Goal of the exercise: Filter the material, keeping only lines with the word "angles".

Available data:
*-*-*

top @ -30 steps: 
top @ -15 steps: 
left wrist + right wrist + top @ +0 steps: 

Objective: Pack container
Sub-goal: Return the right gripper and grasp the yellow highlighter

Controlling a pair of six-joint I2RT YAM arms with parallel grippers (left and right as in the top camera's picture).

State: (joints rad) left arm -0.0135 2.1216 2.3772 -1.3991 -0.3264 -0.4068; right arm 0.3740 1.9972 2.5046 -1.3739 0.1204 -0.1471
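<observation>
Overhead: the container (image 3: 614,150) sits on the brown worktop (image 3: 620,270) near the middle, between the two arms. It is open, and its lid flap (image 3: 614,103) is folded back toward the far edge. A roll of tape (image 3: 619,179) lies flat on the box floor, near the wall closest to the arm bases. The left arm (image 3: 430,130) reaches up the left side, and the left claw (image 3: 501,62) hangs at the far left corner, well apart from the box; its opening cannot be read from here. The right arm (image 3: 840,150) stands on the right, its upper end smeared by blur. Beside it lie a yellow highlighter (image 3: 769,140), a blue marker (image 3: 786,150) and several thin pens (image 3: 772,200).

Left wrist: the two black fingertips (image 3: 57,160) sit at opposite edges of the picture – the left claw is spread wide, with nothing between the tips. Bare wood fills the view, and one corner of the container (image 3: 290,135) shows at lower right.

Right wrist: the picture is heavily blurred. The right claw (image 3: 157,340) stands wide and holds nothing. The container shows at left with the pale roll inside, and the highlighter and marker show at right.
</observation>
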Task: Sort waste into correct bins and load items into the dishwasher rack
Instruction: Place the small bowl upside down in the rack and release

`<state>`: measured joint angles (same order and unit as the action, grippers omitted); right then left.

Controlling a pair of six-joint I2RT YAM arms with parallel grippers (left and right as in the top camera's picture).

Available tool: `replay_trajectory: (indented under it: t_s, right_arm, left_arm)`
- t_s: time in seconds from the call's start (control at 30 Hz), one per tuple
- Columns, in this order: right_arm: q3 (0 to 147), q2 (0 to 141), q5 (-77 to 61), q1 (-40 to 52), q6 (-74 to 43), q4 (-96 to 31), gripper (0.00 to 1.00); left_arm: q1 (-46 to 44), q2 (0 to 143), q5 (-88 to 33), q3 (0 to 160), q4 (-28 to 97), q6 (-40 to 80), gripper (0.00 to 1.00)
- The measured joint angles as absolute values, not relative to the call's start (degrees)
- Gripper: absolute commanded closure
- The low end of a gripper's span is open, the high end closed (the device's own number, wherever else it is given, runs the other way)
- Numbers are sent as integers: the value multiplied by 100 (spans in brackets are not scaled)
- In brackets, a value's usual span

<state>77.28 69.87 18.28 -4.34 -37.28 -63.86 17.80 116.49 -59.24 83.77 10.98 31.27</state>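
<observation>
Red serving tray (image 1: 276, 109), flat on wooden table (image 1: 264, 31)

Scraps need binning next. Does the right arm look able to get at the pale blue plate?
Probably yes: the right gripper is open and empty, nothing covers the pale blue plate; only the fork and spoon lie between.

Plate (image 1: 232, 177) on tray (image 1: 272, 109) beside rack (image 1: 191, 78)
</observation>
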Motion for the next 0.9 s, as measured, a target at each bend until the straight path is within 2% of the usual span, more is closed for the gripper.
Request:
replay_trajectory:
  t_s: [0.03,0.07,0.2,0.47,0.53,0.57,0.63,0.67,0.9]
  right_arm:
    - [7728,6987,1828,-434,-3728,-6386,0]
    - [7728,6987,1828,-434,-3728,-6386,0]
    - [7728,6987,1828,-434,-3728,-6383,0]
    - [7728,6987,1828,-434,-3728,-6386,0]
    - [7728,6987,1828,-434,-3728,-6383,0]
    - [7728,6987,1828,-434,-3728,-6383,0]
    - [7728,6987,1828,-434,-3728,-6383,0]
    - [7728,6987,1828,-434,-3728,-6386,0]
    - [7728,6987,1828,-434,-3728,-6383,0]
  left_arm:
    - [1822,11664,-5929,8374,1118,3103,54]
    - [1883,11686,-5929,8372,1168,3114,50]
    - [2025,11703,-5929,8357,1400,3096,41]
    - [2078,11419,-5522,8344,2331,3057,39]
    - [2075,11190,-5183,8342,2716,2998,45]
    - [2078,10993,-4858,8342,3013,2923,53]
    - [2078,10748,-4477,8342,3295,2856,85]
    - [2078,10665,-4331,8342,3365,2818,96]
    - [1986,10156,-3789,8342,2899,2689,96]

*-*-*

Response to this task:
`<state>`: measured joint angles (same order and unit as the action, grippers omitted); right then left.
- The measured joint angles as absolute values, not relative to the call's start (degrees)

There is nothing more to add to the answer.